» EXERCISE INSTRUCTIONS
Would you repeat the listing exactly, without any of its images?

* * * * * * * * *

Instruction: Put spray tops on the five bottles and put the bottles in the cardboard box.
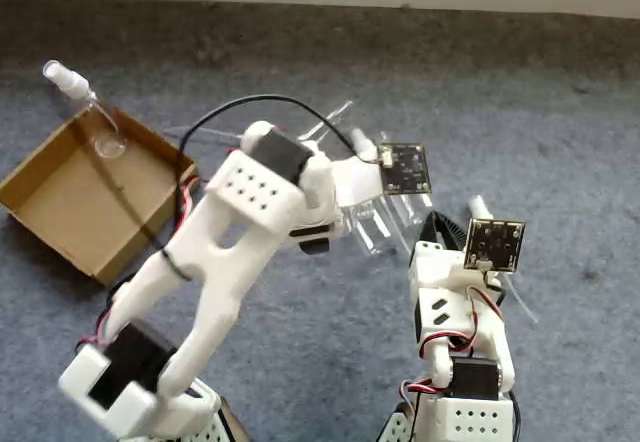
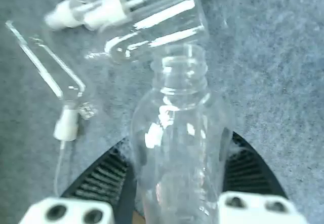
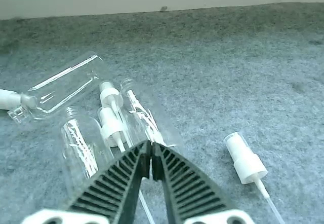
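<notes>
Left gripper (image 2: 179, 142) pinches a clear, topless plastic bottle (image 2: 179, 92) between black ribbed jaws, neck exposed, likely readied for capping. Right gripper (image 3: 151, 150), jaws pressed together, hangs over white spray tops (image 3: 112, 125) on the grey worktop (image 3: 228, 72). One topped bottle (image 1: 97, 122) leans in the brown cardboard box (image 1: 70, 197).

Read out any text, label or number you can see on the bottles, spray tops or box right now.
No readable text on any of them.
Held bottle: clear, no label or print to read.
Cardboard box: plain, no print visible.
Loose spray top: plain white, no marking.
Camera board on a wrist: tiny marks, too small to read.
</notes>
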Controlling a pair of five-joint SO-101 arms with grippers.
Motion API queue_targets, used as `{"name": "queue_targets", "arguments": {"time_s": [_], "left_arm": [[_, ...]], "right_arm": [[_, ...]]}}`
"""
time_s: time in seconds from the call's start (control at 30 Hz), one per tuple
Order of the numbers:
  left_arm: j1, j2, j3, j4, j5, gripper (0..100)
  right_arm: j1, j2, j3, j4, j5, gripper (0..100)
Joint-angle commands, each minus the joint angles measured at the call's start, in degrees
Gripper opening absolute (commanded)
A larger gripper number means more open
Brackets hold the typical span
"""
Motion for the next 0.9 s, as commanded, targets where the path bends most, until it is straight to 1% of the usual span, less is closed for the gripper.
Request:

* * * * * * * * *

» WRITTEN ANSWER
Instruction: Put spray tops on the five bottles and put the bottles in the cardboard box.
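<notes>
Left gripper (image 2: 179, 142) pinches a clear, topless plastic bottle (image 2: 179, 92) between black ribbed jaws, neck exposed, likely readied for capping. Right gripper (image 3: 151, 150), jaws pressed together, hangs over white spray tops (image 3: 112, 125) on the grey worktop (image 3: 228, 72). One topped bottle (image 1: 97, 122) leans in the brown cardboard box (image 1: 70, 197).

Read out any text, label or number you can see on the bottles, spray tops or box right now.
No readable text on any of them.
Held bottle: clear, no label or print to read.
Cardboard box: plain, no print visible.
Loose spray top: plain white, no marking.
Camera board on a wrist: tiny marks, too small to read.
</notes>
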Controlling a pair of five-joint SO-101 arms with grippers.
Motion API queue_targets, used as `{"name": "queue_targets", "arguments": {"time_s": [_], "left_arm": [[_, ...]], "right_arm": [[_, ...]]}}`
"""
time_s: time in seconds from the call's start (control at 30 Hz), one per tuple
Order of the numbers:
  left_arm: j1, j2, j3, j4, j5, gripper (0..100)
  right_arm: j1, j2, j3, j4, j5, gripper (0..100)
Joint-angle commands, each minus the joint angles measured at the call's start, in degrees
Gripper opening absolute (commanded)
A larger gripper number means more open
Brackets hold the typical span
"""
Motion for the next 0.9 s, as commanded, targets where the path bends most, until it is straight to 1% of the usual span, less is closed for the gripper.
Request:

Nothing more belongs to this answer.